Dix mois en famille d’accueil : Fahsai raconte son année scolaire à Belfort

Dix mois dans une famille d’accueil à Cravanche ont donné à Fahsai un regard précis sur l’école française. La Thaïlandaise de 17 ans, scolarisée en première au lycée Courbet de Belfort, raconte une relation aux professeurs qu’elle juge plus distante qu’en Thaïlande.
Son séjour relevait d’un échange éducatif organisé par AFS Vivre Sans Frontière. Pour les Français installés en Thaïlande, ce récit rappelle surtout qu’un échange scolaire dépasse le lycée : il place aussi un adolescent dans les habitudes d’une famille et dans un autre rapport aux adultes.
Dix mois à Belfort, entre le lycée et une famille de Cravanche
Fahsai a passé dix mois à Belfort et a suivi l’année de première au lycée Courbet. Elle était accueillie par une famille à Cravanche, une commune voisine de la ville.
Cette double expérience compte dans son témoignage. Pendant un échange, vous découvrez une salle de classe et les repères du quotidien se construisent aussi chez les personnes qui vous reçoivent.
L’association AFS Vivre Sans Frontière encadrait cet échange éducatif. Le cadre annoncé est donc celui d’une année scolaire vécue à la fois dans un établissement français et dans un foyer d’accueil.
Pourquoi Fahsai perçoit-elle plus de distance avec les professeurs ?
La lycéenne dit percevoir « plus de distance avec les professeurs » en France qu’en Thaïlande. Elle décrit une impression née de son année de première, pas une règle qui vaudrait pour toutes les écoles françaises ou thaïlandaises.
La nuance mérite d’être gardée. Ce récit permet de se demander, avant un départ scolaire, comment l’élève comprend la place des enseignants et quelle proximité il attend d’eux au quotidien.
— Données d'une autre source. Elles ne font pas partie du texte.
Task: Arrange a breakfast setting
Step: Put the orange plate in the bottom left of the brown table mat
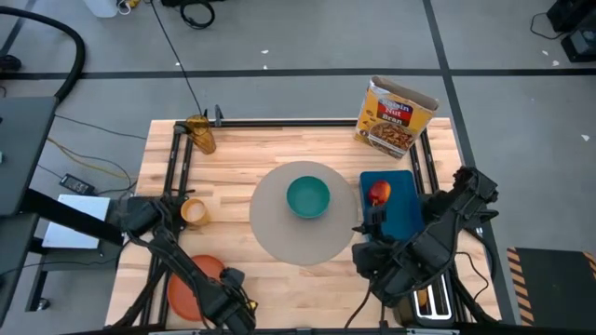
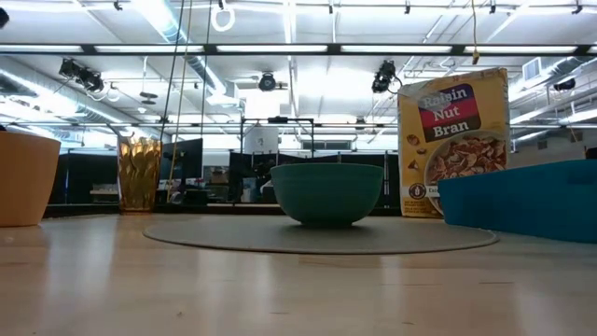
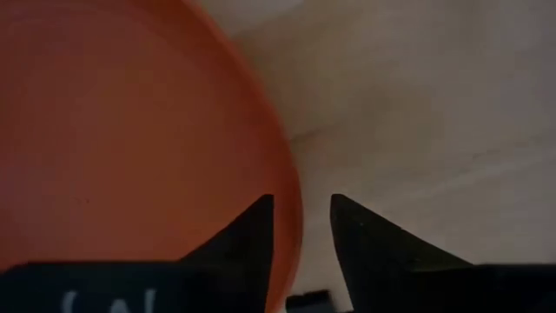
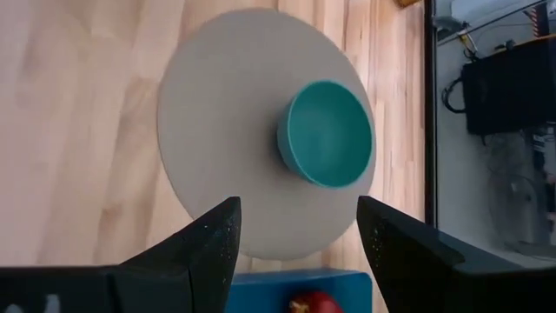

Son observation porte sur une relation, donc sur des gestes et des habitudes difficiles à résumer. Elle ne mesure ni la qualité des cours ni l’attention des enseignants. Elle parle de distance.
Au lycée Courbet, l’échange passe aussi par les codes scolaires
Suivre une première au lycée Courbet a placé Fahsai dans une classe française pendant toute l’année scolaire. Son regard sur les professeurs vient d’une présence durable, pas d’un passage de quelques jours.
Une année de première laisse le temps de comparer des habitudes. Mais l’expérience reste celle d’une élève précise, dans un établissement précis. Il faut la lire comme un témoignage, sans lui faire dire davantage.
Un témoignage peut-il décrire toute l’école française ?
Non. Il éclaire le parcours d’une adolescente thaïlandaise accueillie à Cravanche et scolarisée à Belfort. Sa force vient de cette situation concrète, mais elle ne permet pas de conclure à la place de tous les élèves.
Cette prudence évite les raccourcis sur la France ou la Thaïlande. Dans un échange, la personne accueillie compare ce qu’elle connaît avec ce qu’elle vit sur place. C’est déjà beaucoup.
Pour les familles franco-thaïes, le séjour commence avant la rentrée
Le parcours de Fahsai montre que la famille d’accueil fait partie entière de l’échange. À Cravanche, elle était logée et vivait aussi hors du lycée, dans un environnement français.
Avant un départ, vous pouvez aborder les sujets concrets : la vie avec la famille, le rythme scolaire et la relation attendue avec les professeurs. Ces questions ne préjugent pas de l’expérience. Elles donnent à l’élève des mots pour raconter ce qu’il ressent.
Le témoignage de cette lycéenne ne tranche rien pour toutes les familles, mais pendant dix mois, une année scolaire se joue autant dans la classe que dans la maison d’accueil. C’est souvent là que les différences deviennent compréhensibles, puis racontables.